#### IMPORT STATEMENTS

In [1]:
import os,sys
import numpy as np, pandas as pd
from time import time
import matplotlib.pyplot as plt
from matplotlib import cm
from matplotlib.colors import colorConverter
import gmplot
from sklearn.decomposition import PCA
from sklearn.cluster import KMeans
from sklearn import metrics
from sklearn.metrics import pairwise_distances_argmin_min
from scipy.spatial.distance import cdist,pdist


#### GET DATA

In [8]:
OUTPUT_FOLDER = "../data/output"
SOURCE_FOLDER = "../data/src"

## CREATE FOLDER IF OUTPUT FOLDER IS UNDEFINED
if not os.path.exists(OUTPUT_FOLDER):
    os.makedirs(OUTPUT_FOLDER)

## IF NO 'data' FOLDER EXISTS, CRATE ONE...
if not os.path.exists(SOURCE_FOLDER):
    os.makedirs(SOURCE_FOLDER)
 
csv_file = "july-oct-train.csv" ## raw_input("Enter csv file to load:")
# csv_file = "july-oct-batch3-test.csv" ## raw_input("Enter csv file to load:")
## USED TO CONVERT BACK FROM DECOMPOSED VARIABLES TO GEOCORDS
raw_file = "%s/july-oct-raw.csv" %(SOURCE_FOLDER)
raw_map_df = pd.read_csv(raw_file) 

file_str = "%s/%s" %(SOURCE_FOLDER, csv_file)
a = pd.read_csv(file_str) 
a.columns = ['index1', 'address','city', 'day','hour','type','latitude','longitude','parent_incident','state']
a.drop('index1',axis=1,inplace=True)

X = a[['address','city', 'day','hour','type','latitude','longitude','parent_incident','state']]

len(X), X.columns
X = X.as_matrix()

### ELBOW TEST

In [9]:
def plot_variance(start_,end_,interval_=1):
    plt.subplots(figsize=(12,5))
    
#     X = X.as_matrix()
    k_list = np.arange(start_,end_+1,interval_)
    k_var = [KMeans(n_clusters=k).fit(X) for k in k_list]
    centroids = [c.cluster_centers_ for c in k_var]
    k_euclidian = [cdist(X, cent, 'euclidean') for cent in centroids]
    dist = [np.min(ke, axis=1) for ke in k_euclidian]

    ## Total Within cluster SS
    wcss = [sum(d**2) for d in dist]
    
    ## Total SS
    tss = sum(pdist(X)**2) / X.shape[0]

    ## Between cluster SS
    bss = tss - wcss    
    print bss 
    plt.title("KMeans Explained Variance")
    plt.plot(k_list,bss)
    points = plt.scatter(k_list,bss,c='r', s=25)
    plt.ylabel('Variance')
    plt.xlabel('K-value')
   
    plt.grid('on', which='major', axis='x' )
    plt.grid('on', which='major', axis='y' )
   
    plt.legend([points],['Variance'],loc='best')  
    plt.xticks(k_list)

start_k = int(raw_input("Enter starting K: "))
end_k = int(raw_input("Enter ending K: "))
int_k = int(raw_input("Enter Interval: "))

plot_variance(start_k, end_k,int_k)
plt.show()

Enter starting K: 2
Enter ending K: 3
Enter Interval: 2
[ 13285.11226305]


#### REVERT BACK TO ORIGINAL DATASET, GENERATE A MAP

In [15]:
CLUSTER_NUMBER = int(raw_input("Enter k: "))
def revert_to_map(X,a):
    '''
    This runs K-Means and translates created clusters
    to the original data set.
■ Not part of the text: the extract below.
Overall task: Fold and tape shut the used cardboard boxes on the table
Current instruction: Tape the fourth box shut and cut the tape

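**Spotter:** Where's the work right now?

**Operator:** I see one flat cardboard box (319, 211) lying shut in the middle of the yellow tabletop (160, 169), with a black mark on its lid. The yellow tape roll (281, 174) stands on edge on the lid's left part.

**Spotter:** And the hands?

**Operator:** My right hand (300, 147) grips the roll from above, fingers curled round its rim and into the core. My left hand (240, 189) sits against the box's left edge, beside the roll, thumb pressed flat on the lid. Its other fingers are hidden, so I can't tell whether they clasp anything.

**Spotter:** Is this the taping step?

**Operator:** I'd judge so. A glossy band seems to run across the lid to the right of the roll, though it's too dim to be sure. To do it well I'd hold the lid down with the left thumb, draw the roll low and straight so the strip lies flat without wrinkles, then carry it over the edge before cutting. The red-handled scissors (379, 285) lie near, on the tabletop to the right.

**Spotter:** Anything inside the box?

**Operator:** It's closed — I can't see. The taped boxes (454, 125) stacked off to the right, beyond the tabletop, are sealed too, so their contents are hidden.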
It shows a scatter plot with lon/lat as x/y coords
    The params X is the dataset in matrix and  a as the loaded dataset prior to conversion as matrix
    '''
    
    km = KMeans(n_clusters=CLUSTER_NUMBER, init='k-means++').fit(X)
    km_pred = KMeans(n_clusters=CLUSTER_NUMBER, init='k-means++').fit_predict(X)
    labels = km.labels_
    clust_centers = km.cluster_centers_

    ## CREATE DF FOR NEW CENTROIDS
    a_centroids = pd.DataFrame([])
    gmap_centroids = pd.DataFrame([])

    ## CREATE A LABELED DF BASED ON ORIGINAL 'a' DF
    a_labeled = a
    a_labeled['label'] = labels

    for i in clust_centers:
        closest, y = pairwise_distances_argmin_min(i, X)
        a_centroids = a_centroids.append(a_labeled.ix[closest[0]])
        gmap_centroids = gmap_centroids.append(raw_map_df.ix[closest[0]])
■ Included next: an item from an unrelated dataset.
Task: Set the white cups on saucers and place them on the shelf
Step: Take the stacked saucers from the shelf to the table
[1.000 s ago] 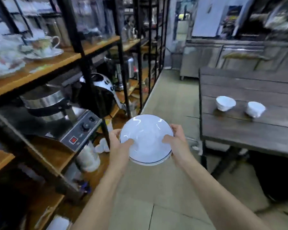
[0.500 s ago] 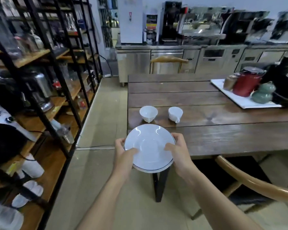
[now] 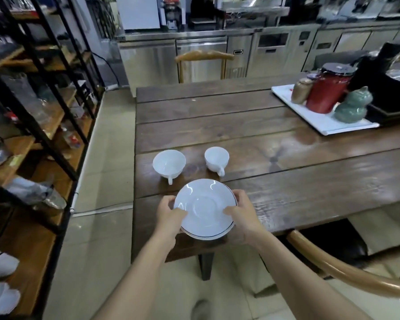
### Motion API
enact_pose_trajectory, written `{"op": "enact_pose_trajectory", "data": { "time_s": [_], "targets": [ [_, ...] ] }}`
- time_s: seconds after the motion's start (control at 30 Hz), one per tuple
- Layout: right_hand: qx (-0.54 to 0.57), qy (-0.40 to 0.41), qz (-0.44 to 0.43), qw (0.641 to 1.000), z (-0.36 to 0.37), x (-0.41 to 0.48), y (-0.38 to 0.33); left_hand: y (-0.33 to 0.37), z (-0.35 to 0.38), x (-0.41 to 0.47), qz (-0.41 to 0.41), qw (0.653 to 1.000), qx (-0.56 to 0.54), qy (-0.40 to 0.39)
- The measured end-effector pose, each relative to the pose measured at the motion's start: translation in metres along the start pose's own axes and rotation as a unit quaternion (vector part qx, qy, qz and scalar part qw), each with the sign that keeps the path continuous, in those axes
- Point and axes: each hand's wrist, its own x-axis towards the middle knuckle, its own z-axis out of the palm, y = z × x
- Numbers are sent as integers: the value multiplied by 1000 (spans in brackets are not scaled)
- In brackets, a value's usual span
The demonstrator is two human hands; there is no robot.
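Head view is showing both hands, left hand (image 3: 171, 212) and right hand (image 3: 243, 210), gripping the round white dark-rimmed saucer (image 3: 204, 207) (possibly a stack), now arriving from the shelf side over the dark wooden table (image 3: 286, 181) beside two white handled cups (image 3: 169, 163).

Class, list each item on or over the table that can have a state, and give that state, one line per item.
saucer: held over the table edge, empty
left hand: gripping the saucer
right hand: gripping the saucer
left cup: upright, empty, on the table
right cup: upright, on the table
red canister: lidded
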Motion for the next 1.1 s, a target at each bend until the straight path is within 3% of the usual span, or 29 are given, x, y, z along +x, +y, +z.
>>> {"op": "enact_pose_trajectory", "data": {
  "time_s": [0.27,0.63,0.73,0.83,0.9,1.1],
  "targets": [
    [-85,-5,27,996,8,64,8,7,9,75,-22,990,137,-25],
    [-180,-4,8,984,3,82,16,-10,16,98,-74,987,141,-12],
    [-200,0,-2,980,2,81,22,-13,17,99,-47,972,231,0],
    [-256,59,-22,965,3,80,26,-14,16,97,-12,945,324,33],
    [-304,77,-15,949,3,81,27,-17,16,95,-1,931,365,13],
    [-301,74,-10,951,5,86,26,-15,14,90,12,923,384,25]
  ]
}}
    ## CREATE SCATTER PLOT POINTS AND LABELS
    gmap_centroids['label'] = a_centroids['label']
    points = plt.scatter(a_labeled['longitude'],  a_labeled['latitude'],marker='.', c=a_labeled['label'],s=3,alpha=0.5)
    clust = plt.scatter(a_centroids['longitude'],a_centroids['latitude'],c=a_centroids['label'],s=150, marker='o',edgecolors='w', alpha=0.8)
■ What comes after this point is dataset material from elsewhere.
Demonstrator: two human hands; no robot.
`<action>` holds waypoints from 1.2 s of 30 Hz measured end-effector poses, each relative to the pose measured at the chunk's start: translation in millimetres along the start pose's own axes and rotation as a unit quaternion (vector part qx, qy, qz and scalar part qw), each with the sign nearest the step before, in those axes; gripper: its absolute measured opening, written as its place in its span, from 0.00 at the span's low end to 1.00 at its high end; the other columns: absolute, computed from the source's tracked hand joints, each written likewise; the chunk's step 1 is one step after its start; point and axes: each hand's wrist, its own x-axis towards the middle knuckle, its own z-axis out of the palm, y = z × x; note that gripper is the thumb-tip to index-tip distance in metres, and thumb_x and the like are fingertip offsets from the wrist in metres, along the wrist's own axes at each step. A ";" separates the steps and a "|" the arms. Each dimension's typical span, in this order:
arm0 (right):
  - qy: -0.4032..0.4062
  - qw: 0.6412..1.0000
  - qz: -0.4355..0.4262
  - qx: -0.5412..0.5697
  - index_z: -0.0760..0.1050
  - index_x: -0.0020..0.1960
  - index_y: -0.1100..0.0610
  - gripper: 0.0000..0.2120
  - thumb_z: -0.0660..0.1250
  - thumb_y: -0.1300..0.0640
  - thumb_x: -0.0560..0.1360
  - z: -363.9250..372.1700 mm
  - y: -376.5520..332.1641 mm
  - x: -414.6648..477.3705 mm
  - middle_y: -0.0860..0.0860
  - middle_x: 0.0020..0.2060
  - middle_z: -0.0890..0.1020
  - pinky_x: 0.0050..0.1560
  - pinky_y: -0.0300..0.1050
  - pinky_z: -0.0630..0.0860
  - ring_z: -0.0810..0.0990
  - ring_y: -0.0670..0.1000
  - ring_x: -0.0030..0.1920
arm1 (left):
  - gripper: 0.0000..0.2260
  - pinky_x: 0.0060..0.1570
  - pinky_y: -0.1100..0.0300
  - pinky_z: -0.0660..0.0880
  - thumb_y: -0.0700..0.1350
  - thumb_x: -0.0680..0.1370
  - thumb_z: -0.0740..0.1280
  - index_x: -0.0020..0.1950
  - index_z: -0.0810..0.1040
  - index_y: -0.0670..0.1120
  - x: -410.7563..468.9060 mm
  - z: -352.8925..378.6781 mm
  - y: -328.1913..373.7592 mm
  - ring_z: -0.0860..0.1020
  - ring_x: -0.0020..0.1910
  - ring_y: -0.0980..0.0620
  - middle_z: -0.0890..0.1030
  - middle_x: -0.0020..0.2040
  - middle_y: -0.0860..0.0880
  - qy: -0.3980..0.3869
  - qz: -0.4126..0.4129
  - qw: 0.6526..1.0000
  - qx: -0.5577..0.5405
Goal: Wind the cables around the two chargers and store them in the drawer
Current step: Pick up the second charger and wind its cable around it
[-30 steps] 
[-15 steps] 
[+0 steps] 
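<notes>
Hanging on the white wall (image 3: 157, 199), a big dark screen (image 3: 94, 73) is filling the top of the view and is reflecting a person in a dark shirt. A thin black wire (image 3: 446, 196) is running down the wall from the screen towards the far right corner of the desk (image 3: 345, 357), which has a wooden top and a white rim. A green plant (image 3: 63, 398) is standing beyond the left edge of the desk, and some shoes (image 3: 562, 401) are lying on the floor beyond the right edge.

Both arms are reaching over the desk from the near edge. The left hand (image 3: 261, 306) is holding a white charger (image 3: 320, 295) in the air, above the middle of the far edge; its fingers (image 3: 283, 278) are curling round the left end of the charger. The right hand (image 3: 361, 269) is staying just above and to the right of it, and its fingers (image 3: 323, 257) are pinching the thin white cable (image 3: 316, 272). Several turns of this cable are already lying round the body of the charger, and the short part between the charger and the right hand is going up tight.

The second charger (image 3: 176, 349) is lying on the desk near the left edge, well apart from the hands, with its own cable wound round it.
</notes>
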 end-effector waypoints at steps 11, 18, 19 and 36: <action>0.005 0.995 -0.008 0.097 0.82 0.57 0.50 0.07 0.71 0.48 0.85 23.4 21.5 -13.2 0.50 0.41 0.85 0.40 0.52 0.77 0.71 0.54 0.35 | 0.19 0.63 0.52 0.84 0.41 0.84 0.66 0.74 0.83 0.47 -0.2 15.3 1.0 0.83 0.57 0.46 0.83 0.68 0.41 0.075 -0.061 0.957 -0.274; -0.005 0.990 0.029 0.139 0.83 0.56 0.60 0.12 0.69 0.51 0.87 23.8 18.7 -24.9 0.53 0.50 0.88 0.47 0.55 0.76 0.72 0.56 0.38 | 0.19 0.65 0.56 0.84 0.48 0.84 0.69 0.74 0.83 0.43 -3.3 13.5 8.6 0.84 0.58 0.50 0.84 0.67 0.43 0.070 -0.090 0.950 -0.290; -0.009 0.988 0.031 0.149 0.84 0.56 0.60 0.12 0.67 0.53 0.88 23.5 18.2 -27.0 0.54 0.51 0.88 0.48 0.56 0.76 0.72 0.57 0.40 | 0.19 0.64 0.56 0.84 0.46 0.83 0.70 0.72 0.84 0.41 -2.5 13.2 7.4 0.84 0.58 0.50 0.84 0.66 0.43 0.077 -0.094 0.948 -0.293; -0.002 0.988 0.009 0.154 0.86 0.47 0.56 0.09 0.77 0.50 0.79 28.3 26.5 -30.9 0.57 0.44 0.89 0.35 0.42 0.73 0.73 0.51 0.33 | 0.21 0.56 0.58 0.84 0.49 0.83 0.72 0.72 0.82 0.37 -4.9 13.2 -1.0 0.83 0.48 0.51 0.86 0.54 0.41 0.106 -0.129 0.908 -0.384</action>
    ## PLOT INFO AND STYLE
    plt.title("K-Means k=%s With Centroids Mapped into Raw Dataset" %(CLUSTER_NUMBER))
    plt.xlabel("Longitude")
    plt.ylabel("Latitude")
    plt.legend([points, clust],['Points','Clusters'],loc='best')
    plt.show()

revert_to_map(X,a)

Enter k: 2




### GENERATE GOOGLE MAP

In [108]:
## GENERATE GOOGLE MAP IN SEPARATE HTML FILE
map_name = raw_input("Enter name of your map: ")
gmap = gmplot.GoogleMapPlotter(29.8, -95.4, 9.0)
gmap.scatter(raw_map_df['latitude'], raw_map_df['longitude'], '#3B0B39', alpha=0.4, size=60, marker=False)
gmap.heatmap(gmap_centroids['latitude'], gmap_centroids['longitude'],radius=(20))

## PATH IS OUTPUT FOLDER/FILENAME + SEQUENCE NUMBER.html
map_file = "%s/KMeans-k%s-%s-%s.html" %(OUTPUT_FOLDER,CLUSTER_NUMBER,map_name,CLUSTER_NUMBER)
gmap.draw(map_file)

Enter name of your map: test2


In [109]:
#### Create aKML FILE FOR FUSION MAP/ arcGIS
kml_name = raw_input("Enter name of your map: ")
map_file = "%s/KMeans-k%s-%s-%s.kml.csv" %(OUTPUT_FOLDER,CLUSTER_NUMBER,kml_name,CLUSTER_NUMBER)
kml = gmap_centroids[['latitude','longitude','label']]
kml.to_csv(map_file)

Enter name of your map: coords


#### Generate Multiple K-Means Graphs

In [12]:

## REDUCE DATA USING PCA
pca = PCA(n_components=2).fit(X)
pca_2d = pd.DataFrame(pca.transform(X))

# Add PCA cols to DF
a.loc[:,('pca1')] = pca_2d[0]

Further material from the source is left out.